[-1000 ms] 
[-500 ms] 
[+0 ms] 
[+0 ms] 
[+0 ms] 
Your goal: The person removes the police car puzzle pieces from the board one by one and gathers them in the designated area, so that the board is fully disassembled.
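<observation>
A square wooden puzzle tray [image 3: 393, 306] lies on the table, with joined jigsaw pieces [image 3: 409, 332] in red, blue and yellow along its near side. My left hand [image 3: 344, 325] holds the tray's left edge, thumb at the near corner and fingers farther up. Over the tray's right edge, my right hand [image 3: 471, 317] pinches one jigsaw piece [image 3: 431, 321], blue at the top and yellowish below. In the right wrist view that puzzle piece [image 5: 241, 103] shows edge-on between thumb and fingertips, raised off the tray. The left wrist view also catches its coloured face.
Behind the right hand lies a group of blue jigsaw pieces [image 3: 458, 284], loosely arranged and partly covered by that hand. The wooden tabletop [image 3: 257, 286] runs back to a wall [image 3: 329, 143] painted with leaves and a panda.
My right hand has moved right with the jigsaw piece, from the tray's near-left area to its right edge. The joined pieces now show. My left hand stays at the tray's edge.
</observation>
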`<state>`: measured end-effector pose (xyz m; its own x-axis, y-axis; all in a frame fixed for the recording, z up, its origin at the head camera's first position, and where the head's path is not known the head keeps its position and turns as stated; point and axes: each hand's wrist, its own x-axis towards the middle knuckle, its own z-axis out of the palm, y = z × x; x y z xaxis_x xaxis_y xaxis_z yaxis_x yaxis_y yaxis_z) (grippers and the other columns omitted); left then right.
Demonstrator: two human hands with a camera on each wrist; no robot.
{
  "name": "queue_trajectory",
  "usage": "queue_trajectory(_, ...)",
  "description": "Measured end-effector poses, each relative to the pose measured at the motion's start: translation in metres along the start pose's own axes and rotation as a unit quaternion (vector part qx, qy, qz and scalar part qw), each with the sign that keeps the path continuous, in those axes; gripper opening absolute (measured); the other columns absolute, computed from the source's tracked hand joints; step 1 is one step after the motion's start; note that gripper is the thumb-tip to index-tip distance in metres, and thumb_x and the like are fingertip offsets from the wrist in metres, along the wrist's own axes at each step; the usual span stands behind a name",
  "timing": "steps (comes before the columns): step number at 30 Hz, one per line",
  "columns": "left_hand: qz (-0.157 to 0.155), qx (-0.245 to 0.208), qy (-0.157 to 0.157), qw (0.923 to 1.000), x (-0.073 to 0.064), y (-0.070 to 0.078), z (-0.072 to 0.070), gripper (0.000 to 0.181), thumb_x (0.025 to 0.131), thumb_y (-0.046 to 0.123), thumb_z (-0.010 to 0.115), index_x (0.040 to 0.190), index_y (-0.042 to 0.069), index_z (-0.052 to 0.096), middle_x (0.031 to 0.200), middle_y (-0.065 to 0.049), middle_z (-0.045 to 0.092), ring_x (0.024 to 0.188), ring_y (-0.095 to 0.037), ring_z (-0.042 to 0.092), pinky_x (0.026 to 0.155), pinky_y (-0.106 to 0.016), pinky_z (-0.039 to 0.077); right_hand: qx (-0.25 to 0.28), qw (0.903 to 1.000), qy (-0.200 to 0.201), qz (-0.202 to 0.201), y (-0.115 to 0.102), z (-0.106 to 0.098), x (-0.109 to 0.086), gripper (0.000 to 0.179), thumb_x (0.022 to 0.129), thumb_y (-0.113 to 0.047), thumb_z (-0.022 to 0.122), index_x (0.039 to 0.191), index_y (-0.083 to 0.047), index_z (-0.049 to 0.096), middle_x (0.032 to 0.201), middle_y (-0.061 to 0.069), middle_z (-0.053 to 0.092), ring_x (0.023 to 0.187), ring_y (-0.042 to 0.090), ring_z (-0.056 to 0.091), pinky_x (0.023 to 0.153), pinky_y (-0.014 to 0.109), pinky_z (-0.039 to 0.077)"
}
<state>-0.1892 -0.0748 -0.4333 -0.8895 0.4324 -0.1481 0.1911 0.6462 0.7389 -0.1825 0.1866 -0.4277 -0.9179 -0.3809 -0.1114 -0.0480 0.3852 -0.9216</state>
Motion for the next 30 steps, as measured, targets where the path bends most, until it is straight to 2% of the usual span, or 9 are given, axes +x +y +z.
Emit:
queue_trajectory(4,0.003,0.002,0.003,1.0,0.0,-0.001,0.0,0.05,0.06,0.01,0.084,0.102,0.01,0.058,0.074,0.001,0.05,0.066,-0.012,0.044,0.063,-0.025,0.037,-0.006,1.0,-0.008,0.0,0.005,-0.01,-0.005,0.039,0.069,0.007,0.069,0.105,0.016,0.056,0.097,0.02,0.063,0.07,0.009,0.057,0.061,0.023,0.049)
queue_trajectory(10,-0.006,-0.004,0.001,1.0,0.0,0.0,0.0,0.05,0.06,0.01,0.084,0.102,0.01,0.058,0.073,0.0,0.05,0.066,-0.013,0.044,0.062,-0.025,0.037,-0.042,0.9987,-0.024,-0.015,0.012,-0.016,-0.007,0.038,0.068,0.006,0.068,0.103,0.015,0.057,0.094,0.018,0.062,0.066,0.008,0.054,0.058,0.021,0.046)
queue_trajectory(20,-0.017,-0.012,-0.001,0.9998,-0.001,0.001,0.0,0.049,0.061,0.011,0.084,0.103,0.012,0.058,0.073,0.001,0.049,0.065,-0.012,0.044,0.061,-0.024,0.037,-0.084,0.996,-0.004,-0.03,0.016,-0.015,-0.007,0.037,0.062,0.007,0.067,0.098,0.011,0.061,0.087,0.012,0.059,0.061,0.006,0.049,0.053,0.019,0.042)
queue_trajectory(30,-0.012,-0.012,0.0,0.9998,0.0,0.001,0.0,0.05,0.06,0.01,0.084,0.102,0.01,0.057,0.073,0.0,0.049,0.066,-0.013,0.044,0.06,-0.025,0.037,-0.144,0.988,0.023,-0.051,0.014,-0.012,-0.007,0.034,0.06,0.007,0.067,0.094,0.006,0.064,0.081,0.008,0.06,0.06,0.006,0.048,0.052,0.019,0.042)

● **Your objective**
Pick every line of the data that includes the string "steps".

● **Task solution**
  "timing": "steps (comes before the columns): step number at 30 Hz, one per line",
Motion for the next 30 steps, as measured, targets where the path bends most, until it is straight to 2% of the usual span, or 9 are given, axes +x +y +z.

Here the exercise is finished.